### YOUR TASK
A word-for-word repetition of the records beneath this task is the expected answer.

%%

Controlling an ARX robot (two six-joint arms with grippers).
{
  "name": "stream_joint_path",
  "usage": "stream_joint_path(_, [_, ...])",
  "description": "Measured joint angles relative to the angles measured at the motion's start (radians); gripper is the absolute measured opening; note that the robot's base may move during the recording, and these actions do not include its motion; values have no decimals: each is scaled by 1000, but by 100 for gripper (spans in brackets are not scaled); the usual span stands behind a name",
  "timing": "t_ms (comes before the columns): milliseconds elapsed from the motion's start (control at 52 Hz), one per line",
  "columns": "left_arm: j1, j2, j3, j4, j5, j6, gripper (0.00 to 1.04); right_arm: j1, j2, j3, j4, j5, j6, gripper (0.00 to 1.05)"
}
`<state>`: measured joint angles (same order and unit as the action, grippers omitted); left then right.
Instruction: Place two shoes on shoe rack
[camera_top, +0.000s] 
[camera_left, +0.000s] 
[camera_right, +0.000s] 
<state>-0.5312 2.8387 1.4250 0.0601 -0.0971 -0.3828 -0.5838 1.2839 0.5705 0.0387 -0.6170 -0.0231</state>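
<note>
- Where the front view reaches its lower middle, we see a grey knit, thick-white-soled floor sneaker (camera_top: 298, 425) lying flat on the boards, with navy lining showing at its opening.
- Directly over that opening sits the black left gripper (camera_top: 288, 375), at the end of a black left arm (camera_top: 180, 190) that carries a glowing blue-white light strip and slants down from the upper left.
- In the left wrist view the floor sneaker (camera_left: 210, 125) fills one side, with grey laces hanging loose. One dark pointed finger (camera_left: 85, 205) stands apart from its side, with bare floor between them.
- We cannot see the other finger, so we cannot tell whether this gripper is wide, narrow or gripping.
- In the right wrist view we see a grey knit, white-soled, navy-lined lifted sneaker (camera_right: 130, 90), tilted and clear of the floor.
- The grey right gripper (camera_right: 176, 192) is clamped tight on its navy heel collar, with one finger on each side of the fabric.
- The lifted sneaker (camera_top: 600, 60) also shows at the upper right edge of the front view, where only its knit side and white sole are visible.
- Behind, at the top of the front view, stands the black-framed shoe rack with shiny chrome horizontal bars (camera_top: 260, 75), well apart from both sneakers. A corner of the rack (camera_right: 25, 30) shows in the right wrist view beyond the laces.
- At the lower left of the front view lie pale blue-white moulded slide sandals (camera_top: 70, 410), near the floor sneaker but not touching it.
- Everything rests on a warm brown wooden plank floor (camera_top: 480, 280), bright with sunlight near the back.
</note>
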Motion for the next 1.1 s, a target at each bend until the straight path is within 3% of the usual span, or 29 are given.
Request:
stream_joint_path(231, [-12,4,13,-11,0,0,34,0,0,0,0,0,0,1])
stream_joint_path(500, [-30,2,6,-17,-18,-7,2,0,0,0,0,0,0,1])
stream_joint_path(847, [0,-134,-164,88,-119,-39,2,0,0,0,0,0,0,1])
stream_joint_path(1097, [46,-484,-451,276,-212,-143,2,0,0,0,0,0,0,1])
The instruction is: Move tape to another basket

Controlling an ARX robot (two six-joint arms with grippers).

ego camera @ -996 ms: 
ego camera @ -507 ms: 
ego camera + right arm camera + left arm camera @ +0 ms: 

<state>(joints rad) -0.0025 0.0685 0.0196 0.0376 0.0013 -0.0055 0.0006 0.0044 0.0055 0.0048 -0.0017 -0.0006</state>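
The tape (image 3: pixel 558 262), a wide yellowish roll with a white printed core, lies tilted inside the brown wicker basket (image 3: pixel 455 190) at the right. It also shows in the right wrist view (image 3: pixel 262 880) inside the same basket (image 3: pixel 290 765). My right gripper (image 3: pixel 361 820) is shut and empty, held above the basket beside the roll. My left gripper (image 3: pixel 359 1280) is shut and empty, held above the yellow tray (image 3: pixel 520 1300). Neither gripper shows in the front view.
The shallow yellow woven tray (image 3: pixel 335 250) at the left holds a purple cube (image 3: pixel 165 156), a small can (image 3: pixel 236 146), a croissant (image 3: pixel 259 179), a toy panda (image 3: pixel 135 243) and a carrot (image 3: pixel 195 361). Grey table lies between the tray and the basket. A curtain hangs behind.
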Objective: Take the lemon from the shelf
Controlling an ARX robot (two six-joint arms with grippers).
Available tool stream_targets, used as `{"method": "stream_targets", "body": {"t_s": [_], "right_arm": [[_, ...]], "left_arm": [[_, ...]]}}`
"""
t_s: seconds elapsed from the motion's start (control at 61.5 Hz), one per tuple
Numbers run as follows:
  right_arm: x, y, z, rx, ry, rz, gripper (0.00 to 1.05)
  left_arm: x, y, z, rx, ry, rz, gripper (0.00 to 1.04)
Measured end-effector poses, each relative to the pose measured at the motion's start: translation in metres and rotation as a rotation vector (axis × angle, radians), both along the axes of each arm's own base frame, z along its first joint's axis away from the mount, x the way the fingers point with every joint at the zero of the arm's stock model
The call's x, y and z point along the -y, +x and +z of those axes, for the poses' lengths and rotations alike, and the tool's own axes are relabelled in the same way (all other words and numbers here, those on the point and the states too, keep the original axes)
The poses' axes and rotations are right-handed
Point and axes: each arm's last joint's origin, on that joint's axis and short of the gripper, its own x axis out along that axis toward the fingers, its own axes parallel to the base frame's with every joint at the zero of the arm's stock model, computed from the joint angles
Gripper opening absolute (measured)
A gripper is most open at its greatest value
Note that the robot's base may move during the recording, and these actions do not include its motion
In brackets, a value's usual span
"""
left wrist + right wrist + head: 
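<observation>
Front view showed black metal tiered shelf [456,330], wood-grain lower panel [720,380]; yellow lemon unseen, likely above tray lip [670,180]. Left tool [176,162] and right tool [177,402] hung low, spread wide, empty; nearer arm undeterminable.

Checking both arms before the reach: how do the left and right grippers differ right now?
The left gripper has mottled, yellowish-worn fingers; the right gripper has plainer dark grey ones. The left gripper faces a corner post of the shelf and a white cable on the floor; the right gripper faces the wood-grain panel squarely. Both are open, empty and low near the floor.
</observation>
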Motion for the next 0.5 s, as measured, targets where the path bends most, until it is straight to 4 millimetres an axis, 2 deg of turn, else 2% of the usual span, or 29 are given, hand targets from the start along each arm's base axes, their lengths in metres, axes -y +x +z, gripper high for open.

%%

### SOLVED EXERCISE
Controlling an ARX robot (two six-joint arms with grippers).
{
  "name": "stream_joint_path",
  "usage": "stream_joint_path(_, [_, ...])",
  "description": "Measured joint angles relative to the angles measured at the motion's start (radians); gripper is the absolute measured opening; note that the robot's base may move during the recording, and these actions do not include its motion; values have no decimals: each is scaled by 1000, but by 100 for gripper (spans in brackets are not scaled); the usual span stands behind a name",
  "timing": "t_ms (comes before the columns): milliseconds elapsed from the motion's start (control at 52 Hz), one per line",
  "columns": "left_arm: j1, j2, j3, j4, j5, j6, gripper (0.00 to 1.04); right_arm: j1, j2, j3, j4, j5, j6, gripper (0.00 to 1.05)"
}
`<state>`: measured joint angles (same order and unit as the action, grippers omitted); left then right.
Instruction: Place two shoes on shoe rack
[camera_top, +0.000s] 
[camera_left, +0.000s] 
[camera_right, +0.000s] 
<state>-0.5312 2.8387 1.4250 0.0601 -0.0971 -0.3828 -0.5838 1.2839 0.5705 0.0387 -0.6170 -0.0231</state>
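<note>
- Where the front view reaches its lower middle, we see a grey knit, thick-white-soled floor sneaker (camera_top: 298, 425) lying flat on the boards, with navy lining showing at its opening.
- Directly over that opening sits the black left gripper (camera_top: 288, 375), at the end of a black left arm (camera_top: 180, 190) that carries a glowing blue-white light strip and slants down from the upper left.
- In the left wrist view the floor sneaker (camera_left: 210, 125) fills one side, with grey laces hanging loose. One dark pointed finger (camera_left: 85, 205) stands apart from its side, with bare floor between them.
- We cannot see the other finger, so we cannot tell whether this gripper is wide, narrow or gripping.
- In the right wrist view we see a grey knit, white-soled, navy-lined lifted sneaker (camera_right: 130, 90), tilted and clear of the floor.
- The grey right gripper (camera_right: 176, 192) is clamped tight on its navy heel collar, with one finger on each side of the fabric.
- The lifted sneaker (camera_top: 600, 60) also shows at the upper right edge of the front view, where only its knit side and white sole are visible.
- Behind, at the top of the front view, stands the black-framed shoe rack with shiny chrome horizontal bars (camera_top: 260, 75), well apart from both sneakers. A corner of the rack (camera_right: 25, 30) shows in the right wrist view beyond the laces.
- At the lower left of the front view lie pale blue-white moulded slide sandals (camera_top: 70, 410), near the floor sneaker but not touching it.
- Everything rests on a warm brown wooden plank floor (camera_top: 480, 280), bright with sunlight near the back.
</note>
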Motion for the next 1.1 s, a target at each bend until the straight path is within 3% of the usual span, or 29 are given.
Request:
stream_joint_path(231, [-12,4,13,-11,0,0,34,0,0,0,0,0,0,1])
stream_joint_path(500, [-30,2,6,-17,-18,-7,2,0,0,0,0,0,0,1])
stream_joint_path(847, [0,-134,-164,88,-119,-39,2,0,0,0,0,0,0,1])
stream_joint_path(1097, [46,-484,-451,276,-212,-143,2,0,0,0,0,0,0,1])
The instruction is: Move tape to another basket

Controlling an ARX robot (two six-joint arms with grippers).

ego camera @ -996 ms: 
ego camera @ -507 ms: 
ego camera + right arm camera + left arm camera @ +0 ms: 

<state>(joints rad) -0.0025 0.0685 0.0196 0.0376 0.0013 -0.0055 0.0006 0.0044 0.0055 0.0048 -0.0017 -0.0006</state>
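The tape (image 3: pixel 558 262), a wide yellowish roll with a white printed core, lies tilted inside the brown wicker basket (image 3: pixel 455 190) at the right. It also shows in the right wrist view (image 3: pixel 262 880) inside the same basket (image 3: pixel 290 765). My right gripper (image 3: pixel 361 820) is shut and empty, held above the basket beside the roll. My left gripper (image 3: pixel 359 1280) is shut and empty, held above the yellow tray (image 3: pixel 520 1300). Neither gripper shows in the front view.
The shallow yellow woven tray (image 3: pixel 335 250) at the left holds a purple cube (image 3: pixel 165 156), a small can (image 3: pixel 236 146), a croissant (image 3: pixel 259 179), a toy panda (image 3: pixel 135 243) and a carrot (image 3: pixel 195 361). Grey table lies between the tray and the basket. A curtain hangs behind.
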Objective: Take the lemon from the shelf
Controlling an ARX robot (two six-joint arms with grippers).
Available tool stream_targets, used as `{"method": "stream_targets", "body": {"t_s": [_], "right_arm": [[_, ...]], "left_arm": [[_, ...]]}}`
"""
t_s: seconds elapsed from the motion's start (control at 61.5 Hz), one per tuple
Numbers run as follows:
  right_arm: x, y, z, rx, ry, rz, gripper (0.00 to 1.05)
  left_arm: x, y, z, rx, ry, rz, gripper (0.00 to 1.04)
Measured end-effector poses, each relative to the pose measured at the motion's start: translation in metres and rotation as a rotation vector (axis × angle, radians), both along the axes of each arm's own base frame, z along its first joint's axis away from the mount, x the way the fingers point with every joint at the zero of the arm's stock model
The call's x, y and z point along the -y, +x and +z of those axes, for the poses' lengths and rotations alike, and the tool's own axes are relabelled in the same way (all other words and numbers here, those on the point and the states too, keep the original axes)
The poses' axes and rotations are right-handed
Point and axes: each arm's last joint's origin, on that joint's axis and short of the gripper, its own x axis out along that axis toward the fingers, its own axes parallel to the base frame's with every joint at the zero of the arm's stock model, computed from the joint angles
Gripper opening absolute (measured)
A gripper is most open at its greatest value
Note that the robot's base may move during the recording, and these actions do not include its motion
In brackets, a value's usual span
"""
left wrist + right wrist + head: 
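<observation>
Front view showed black metal tiered shelf [456,330], wood-grain lower panel [720,380]; yellow lemon unseen, likely above tray lip [670,180]. Left tool [176,162] and right tool [177,402] hung low, spread wide, empty; nearer arm undeterminable.

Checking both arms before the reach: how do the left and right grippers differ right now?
The left gripper has mottled, yellowish-worn fingers; the right gripper has plainer dark grey ones. The left gripper faces a corner post of the shelf and a white cable on the floor; the right gripper faces the wood-grain panel squarely. Both are open, empty and low near the floor.
</observation>
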Motion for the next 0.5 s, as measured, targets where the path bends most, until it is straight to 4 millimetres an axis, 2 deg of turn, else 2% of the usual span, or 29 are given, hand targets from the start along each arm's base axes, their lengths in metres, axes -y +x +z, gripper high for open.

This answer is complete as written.